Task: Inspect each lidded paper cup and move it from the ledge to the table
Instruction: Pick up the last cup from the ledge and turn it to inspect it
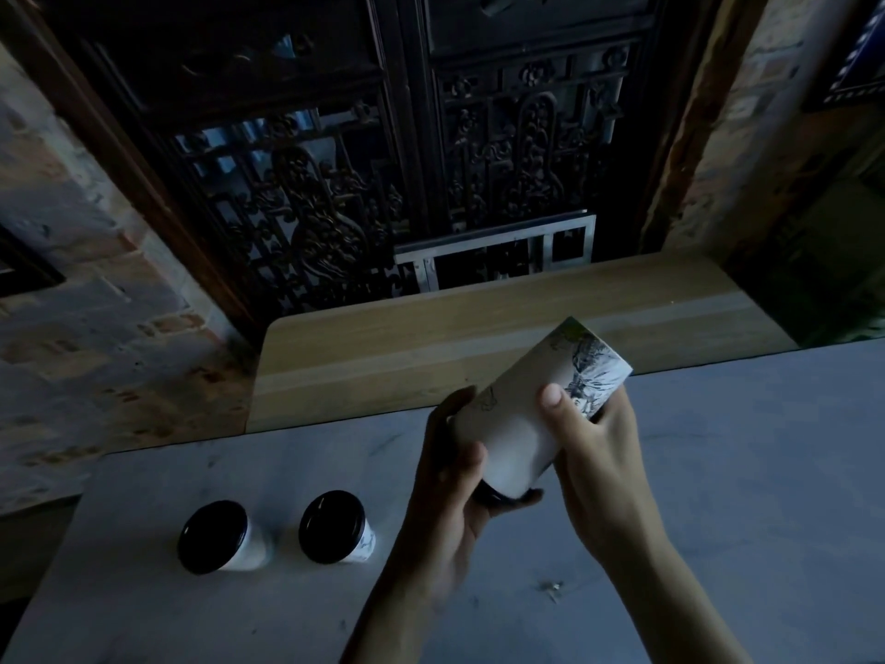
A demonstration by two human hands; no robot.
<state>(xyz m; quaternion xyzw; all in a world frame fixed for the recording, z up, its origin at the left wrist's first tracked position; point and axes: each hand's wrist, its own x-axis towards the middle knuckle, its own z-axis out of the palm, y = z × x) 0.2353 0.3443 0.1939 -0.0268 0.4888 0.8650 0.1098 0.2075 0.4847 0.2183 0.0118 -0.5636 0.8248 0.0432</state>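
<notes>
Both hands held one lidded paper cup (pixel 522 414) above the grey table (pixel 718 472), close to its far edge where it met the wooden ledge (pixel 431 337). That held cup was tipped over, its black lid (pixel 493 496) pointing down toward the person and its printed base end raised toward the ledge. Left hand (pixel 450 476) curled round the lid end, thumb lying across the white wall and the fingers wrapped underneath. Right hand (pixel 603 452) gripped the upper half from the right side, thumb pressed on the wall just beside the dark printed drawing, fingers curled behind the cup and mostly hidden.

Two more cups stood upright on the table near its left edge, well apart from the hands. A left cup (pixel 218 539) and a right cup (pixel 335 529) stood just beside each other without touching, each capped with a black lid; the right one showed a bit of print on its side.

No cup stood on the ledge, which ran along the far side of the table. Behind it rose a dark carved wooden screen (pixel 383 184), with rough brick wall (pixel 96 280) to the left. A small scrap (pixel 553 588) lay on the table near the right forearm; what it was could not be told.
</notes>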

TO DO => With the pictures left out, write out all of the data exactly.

TASK OUTPUT =>
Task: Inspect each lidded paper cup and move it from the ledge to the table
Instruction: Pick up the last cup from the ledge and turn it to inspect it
A demonstration by two human hands; no robot.
<state>(xyz m; quaternion xyzw; all in a world frame fixed for the recording, z up, its origin at the left wrist's first tracked position; point and axes: each hand's wrist, its own x-axis towards the middle knuckle, its own z-axis out of the palm, y = z × x) 0.2353 0.3443 0.1939 -0.0268 0.4888 0.8650 0.1098 0.2075 0.4847 0.2183 0.0118 -0.5636 0.8248 0.0432</state>
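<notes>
Both hands held one lidded paper cup (pixel 522 414) above the grey table (pixel 718 472), close to its far edge where it met the wooden ledge (pixel 431 337). That held cup was tipped over, its black lid (pixel 493 496) pointing down toward the person and its printed base end raised toward the ledge. Left hand (pixel 450 476) curled round the lid end, thumb lying across the white wall and the fingers wrapped underneath. Right hand (pixel 603 452) gripped the upper half from the right side, thumb pressed on the wall just beside the dark printed drawing, fingers curled behind the cup and mostly hidden.

Two more cups stood upright on the table near its left edge, well apart from the hands. A left cup (pixel 218 539) and a right cup (pixel 335 529) stood just beside each other without touching, each capped with a black lid; the right one showed a bit of print on its side.

No cup stood on the ledge, which ran along the far side of the table. Behind it rose a dark carved wooden screen (pixel 383 184), with rough brick wall (pixel 96 280) to the left. A small scrap (pixel 553 588) lay on the table near the right forearm; what it was could not be told.
</notes>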

Nothing else is left to add to this answer.